(What is expected):
Print all of the data below exactly as it appears, leaving out every image.

--------------------------------------------------

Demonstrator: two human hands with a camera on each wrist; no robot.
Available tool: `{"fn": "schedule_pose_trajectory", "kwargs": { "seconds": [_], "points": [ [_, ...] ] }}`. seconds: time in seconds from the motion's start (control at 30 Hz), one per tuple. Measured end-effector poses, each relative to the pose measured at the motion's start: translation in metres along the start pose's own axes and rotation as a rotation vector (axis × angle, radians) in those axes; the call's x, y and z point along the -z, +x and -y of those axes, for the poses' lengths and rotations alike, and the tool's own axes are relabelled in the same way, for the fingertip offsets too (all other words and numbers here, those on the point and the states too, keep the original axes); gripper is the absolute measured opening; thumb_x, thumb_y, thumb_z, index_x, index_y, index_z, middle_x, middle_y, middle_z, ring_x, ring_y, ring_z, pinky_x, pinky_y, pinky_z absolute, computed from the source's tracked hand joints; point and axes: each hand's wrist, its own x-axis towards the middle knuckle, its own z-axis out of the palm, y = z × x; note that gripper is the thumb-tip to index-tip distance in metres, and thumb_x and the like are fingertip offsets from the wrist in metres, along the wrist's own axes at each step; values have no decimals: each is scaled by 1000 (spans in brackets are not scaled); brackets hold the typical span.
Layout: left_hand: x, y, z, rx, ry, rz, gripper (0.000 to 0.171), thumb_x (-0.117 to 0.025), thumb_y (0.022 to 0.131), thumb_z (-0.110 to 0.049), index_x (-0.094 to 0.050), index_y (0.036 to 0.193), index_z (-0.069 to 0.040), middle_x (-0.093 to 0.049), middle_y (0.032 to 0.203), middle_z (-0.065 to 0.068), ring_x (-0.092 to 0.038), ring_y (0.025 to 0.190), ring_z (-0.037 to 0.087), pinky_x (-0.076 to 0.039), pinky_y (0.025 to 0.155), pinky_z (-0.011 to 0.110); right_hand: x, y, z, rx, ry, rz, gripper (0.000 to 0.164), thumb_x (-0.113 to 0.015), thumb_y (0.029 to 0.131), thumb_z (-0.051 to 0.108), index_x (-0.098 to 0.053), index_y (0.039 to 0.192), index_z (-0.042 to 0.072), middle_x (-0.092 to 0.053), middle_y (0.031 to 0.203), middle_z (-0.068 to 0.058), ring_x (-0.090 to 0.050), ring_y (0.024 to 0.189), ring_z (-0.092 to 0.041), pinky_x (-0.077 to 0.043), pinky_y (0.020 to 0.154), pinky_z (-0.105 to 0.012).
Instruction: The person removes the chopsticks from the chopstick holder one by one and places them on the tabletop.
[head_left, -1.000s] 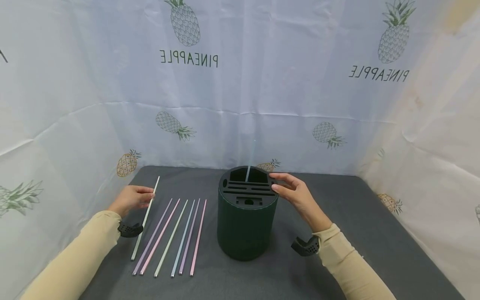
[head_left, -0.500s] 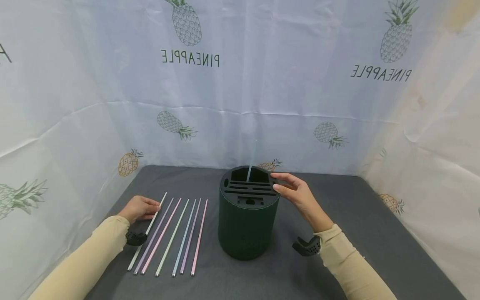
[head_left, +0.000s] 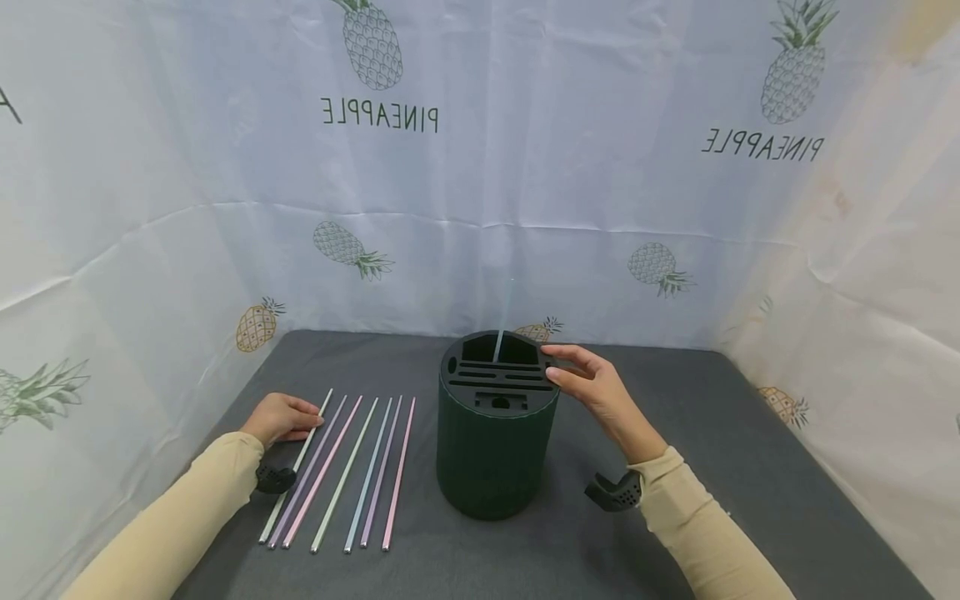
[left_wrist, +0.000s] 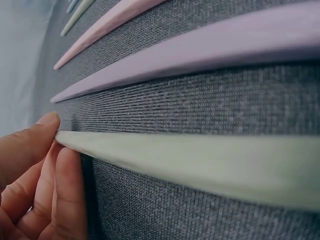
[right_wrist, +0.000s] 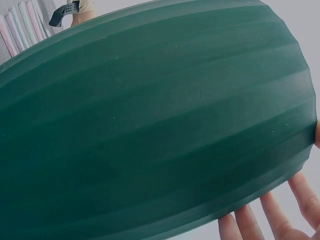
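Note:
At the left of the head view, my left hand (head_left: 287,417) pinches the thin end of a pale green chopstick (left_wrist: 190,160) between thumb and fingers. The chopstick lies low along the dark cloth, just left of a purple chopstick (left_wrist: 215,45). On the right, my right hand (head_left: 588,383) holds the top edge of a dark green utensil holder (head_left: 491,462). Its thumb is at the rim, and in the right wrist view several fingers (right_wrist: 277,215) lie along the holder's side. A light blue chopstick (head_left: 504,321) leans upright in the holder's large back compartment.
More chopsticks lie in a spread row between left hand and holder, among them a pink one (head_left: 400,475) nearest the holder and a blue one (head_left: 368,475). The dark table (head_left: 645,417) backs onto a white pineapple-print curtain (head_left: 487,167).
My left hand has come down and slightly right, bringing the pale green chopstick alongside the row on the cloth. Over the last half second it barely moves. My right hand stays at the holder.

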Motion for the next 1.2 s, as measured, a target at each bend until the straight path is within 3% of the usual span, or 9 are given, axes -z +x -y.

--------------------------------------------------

(Result):
Demonstrator: two human hands with a camera on each wrist; no robot.
Available tool: `{"fn": "schedule_pose_trajectory", "kwargs": { "seconds": [_], "points": [ [_, ...] ] }}`. seconds: time in seconds from the motion's start (control at 30 Hz), one per tuple. Measured end-effector poses, each relative to the pose measured at the motion's start: translation in metres along the start pose's own axes and rotation as a rotation vector (axis × angle, radians) in those axes; the call's x, y and z point along the -z, +x and -y of those axes, for the poses' lengths and rotations alike, and the tool's own axes are relabelled in the same way, for the fingertip offsets too (all other words and numbers here, those on the point and the states too, keep the original axes); gripper is the absolute measured opening; thumb_x, thumb_y, thumb_z, index_x, index_y, index_z, middle_x, middle_y, middle_z, ring_x, ring_y, ring_z, pinky_x, pinky_y, pinky_z absolute, computed from the source's tracked hand joints; point and axes: each hand's wrist, its own x-axis towards the middle knuckle, its own z-axis out of the palm, y = z × x; note that gripper is the thumb-tip to index-tip distance in metres, and thumb_x and the like are fingertip offsets from the wrist in metres, along the wrist's own axes at each step; values have no decimals: each is scaled by 1000 (spans in brackets are not scaled); brackets hold the typical span.
Layout: left_hand: x, y, z, rx, ry, rz, gripper (0.000 to 0.171), thumb_x (-0.117 to 0.025), thumb_y (0.022 to 0.131), thumb_z (-0.110 to 0.049), index_x (-0.094 to 0.050), index_y (0.036 to 0.193), index_z (-0.069 to 0.040), middle_x (-0.093 to 0.049), middle_y (0.032 to 0.203), middle_z (-0.065 to 0.068), ring_x (-0.092 to 0.038), ring_y (0.025 to 0.190), ring_z (-0.037 to 0.087), pinky_x (-0.076 to 0.039), pinky_y (0.025 to 0.155), pinky_z (-0.011 to 0.110); right_hand: x, y, z, rx, ry, rz, gripper (0.000 to 0.164), thumb_x (-0.113 to 0.015), thumb_y (0.029 to 0.131), thumb_z (-0.051 to 0.108), index_x (-0.098 to 0.053), index_y (0.039 to 0.192), index_z (-0.042 to 0.072), middle_x (-0.092 to 0.053), middle_y (0.031 to 0.203), middle_z (-0.068 to 0.058), ring_x (-0.090 to 0.050), ring_y (0.024 to 0.189), ring_z (-0.092 to 0.041), pinky_x (-0.077 to 0.043), pinky_y (0.020 to 0.154), pinky_z (-0.105 to 0.012).
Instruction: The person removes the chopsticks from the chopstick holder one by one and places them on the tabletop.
[head_left, -1.000s] 
[head_left, -0.500s] 
[head_left, +0.000s] 
[left_wrist, +0.000s] 
[right_wrist, +0.000s] 
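Note:
At the left of the head view, my left hand (head_left: 287,417) pinches the thin end of a pale green chopstick (left_wrist: 190,160) between thumb and fingers. The chopstick lies low along the dark cloth, just left of a purple chopstick (left_wrist: 215,45). On the right, my right hand (head_left: 588,383) holds the top edge of a dark green utensil holder (head_left: 491,462). Its thumb is at the rim, and in the right wrist view several fingers (right_wrist: 277,215) lie along the holder's side. A light blue chopstick (head_left: 504,321) leans upright in the holder's large back compartment.
More chopsticks lie in a spread row between left hand and holder, among them a pink one (head_left: 400,475) nearest the holder and a blue one (head_left: 368,475). The dark table (head_left: 645,417) backs onto a white pineapple-print curtain (head_left: 487,167).
My left hand has come down and slightly right, bringing the pale green chopstick alongside the row on the cloth. Over the last half second it barely moves. My right hand stays at the holder.
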
Motion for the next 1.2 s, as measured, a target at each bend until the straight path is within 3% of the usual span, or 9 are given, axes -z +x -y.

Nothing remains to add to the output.